What this task involves
Exact retyping of the data: please keep every word and drop each picture.

Recorded data
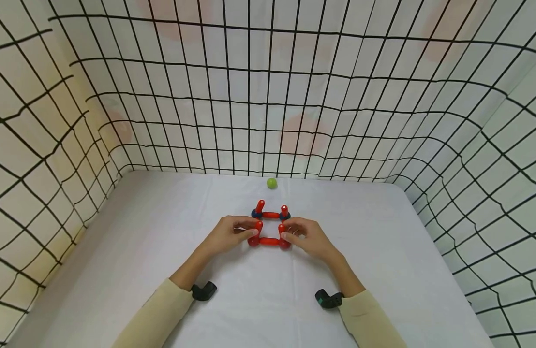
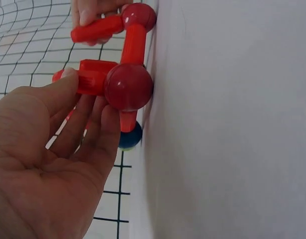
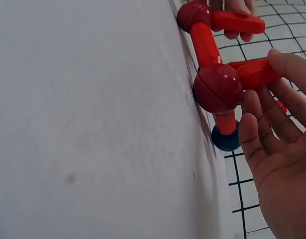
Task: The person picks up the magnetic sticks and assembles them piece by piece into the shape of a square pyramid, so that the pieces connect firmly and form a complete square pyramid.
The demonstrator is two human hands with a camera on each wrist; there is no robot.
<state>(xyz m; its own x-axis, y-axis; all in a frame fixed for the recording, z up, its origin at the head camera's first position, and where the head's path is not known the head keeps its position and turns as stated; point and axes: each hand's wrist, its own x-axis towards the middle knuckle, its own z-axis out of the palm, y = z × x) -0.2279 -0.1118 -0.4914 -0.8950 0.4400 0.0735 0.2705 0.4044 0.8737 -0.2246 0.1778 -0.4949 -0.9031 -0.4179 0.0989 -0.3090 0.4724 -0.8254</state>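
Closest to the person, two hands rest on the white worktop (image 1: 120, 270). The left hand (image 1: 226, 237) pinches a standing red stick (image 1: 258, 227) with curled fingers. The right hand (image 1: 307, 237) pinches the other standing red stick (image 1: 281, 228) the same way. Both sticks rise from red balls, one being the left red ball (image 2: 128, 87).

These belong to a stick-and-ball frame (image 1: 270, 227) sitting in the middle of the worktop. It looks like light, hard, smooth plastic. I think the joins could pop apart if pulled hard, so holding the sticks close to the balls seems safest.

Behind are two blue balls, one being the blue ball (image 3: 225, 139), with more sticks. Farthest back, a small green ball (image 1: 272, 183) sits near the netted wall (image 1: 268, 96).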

Solved problem
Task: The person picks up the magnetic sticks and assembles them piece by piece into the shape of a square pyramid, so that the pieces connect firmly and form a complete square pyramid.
The demonstrator is two human hands with a camera on each wrist; there is no robot.
<state>(xyz m; its own x-axis, y-axis; all in a frame fixed for the recording, z up, its origin at the head camera's first position, and where the head's path is not known the head keeps its position and turns as stated; point and axes: each hand's wrist, its own x-axis towards the middle knuckle, its own z-axis out of the palm, y = z × x) -0.2279 -0.1118 -0.4914 -0.8950 0.4400 0.0735 0.2705 0.4044 0.8737 -0.2246 0.1778 -0.4949 -0.9031 -0.4179 0.0989 -0.3090 0.4724 -0.8254</state>
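Closest to the person, two hands rest on the white worktop (image 1: 120, 270). The left hand (image 1: 226, 237) pinches a standing red stick (image 1: 258, 227) with curled fingers. The right hand (image 1: 307, 237) pinches the other standing red stick (image 1: 281, 228) the same way. Both sticks rise from red balls, one being the left red ball (image 2: 128, 87).

These belong to a stick-and-ball frame (image 1: 270, 227) sitting in the middle of the worktop. It looks like light, hard, smooth plastic. I think the joins could pop apart if pulled hard, so holding the sticks close to the balls seems safest.

Behind are two blue balls, one being the blue ball (image 3: 225, 139), with more sticks. Farthest back, a small green ball (image 1: 272, 183) sits near the netted wall (image 1: 268, 96).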

What was asked now has a complete answer.